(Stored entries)
· · ·

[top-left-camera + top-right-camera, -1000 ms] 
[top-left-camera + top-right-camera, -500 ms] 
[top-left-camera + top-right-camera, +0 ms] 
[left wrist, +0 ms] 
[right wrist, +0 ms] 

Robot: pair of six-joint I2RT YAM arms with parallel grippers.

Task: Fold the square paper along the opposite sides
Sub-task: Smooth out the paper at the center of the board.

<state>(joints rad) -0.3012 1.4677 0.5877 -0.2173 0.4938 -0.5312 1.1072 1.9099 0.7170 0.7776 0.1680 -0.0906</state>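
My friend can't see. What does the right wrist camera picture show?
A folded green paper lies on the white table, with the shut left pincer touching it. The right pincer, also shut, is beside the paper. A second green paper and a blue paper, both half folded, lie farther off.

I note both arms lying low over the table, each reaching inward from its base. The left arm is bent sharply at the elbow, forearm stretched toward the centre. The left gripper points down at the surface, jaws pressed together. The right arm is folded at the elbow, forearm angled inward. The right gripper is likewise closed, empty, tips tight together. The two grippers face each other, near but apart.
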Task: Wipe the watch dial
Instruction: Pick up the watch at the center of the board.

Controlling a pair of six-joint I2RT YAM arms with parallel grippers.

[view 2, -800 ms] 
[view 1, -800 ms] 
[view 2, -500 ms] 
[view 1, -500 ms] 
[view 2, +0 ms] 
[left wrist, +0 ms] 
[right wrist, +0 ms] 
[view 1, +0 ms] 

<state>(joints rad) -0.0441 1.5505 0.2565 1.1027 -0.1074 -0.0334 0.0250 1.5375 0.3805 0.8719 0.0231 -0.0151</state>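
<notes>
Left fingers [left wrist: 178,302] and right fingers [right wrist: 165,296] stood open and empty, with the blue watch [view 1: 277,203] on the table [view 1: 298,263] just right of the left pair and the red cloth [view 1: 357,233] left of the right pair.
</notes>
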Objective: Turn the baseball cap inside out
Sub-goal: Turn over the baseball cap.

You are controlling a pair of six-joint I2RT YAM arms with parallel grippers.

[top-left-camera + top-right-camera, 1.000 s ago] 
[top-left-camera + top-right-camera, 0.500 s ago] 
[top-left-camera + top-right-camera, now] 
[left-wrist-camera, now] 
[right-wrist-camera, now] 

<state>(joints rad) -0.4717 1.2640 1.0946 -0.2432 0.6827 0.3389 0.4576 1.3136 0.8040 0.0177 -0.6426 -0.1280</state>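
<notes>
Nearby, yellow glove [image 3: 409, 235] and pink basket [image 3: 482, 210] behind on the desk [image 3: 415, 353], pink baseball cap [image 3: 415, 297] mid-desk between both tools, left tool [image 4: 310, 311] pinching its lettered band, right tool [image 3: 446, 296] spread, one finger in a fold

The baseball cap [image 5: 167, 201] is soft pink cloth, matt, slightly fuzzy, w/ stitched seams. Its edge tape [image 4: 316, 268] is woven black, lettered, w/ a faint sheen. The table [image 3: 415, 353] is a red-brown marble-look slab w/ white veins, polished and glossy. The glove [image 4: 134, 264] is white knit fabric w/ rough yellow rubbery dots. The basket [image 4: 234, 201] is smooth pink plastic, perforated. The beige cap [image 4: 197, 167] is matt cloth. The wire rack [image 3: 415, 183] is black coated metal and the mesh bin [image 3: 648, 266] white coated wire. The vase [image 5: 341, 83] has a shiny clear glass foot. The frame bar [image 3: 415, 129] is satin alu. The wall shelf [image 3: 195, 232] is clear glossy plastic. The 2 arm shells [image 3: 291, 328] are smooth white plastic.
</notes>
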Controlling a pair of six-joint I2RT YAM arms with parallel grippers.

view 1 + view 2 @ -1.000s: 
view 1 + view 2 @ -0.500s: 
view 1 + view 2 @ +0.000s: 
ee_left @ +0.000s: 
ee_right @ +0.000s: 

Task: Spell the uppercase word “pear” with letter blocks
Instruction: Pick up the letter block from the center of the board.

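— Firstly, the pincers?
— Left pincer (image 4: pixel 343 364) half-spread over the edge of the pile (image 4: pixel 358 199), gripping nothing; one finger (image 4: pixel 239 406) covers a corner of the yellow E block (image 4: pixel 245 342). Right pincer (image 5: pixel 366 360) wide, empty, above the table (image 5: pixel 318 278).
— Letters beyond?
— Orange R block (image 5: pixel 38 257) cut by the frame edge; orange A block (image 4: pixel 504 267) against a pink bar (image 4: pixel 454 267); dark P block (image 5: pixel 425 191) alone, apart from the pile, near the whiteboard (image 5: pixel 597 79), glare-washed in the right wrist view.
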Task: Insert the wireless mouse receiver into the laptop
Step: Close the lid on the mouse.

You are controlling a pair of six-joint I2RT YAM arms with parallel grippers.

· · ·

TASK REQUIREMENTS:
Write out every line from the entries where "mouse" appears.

ANSWER FOR THIS EXERCISE:
Task: Insert the wireless mouse receiver into the laptop
Step: Close the lid on the mouse.

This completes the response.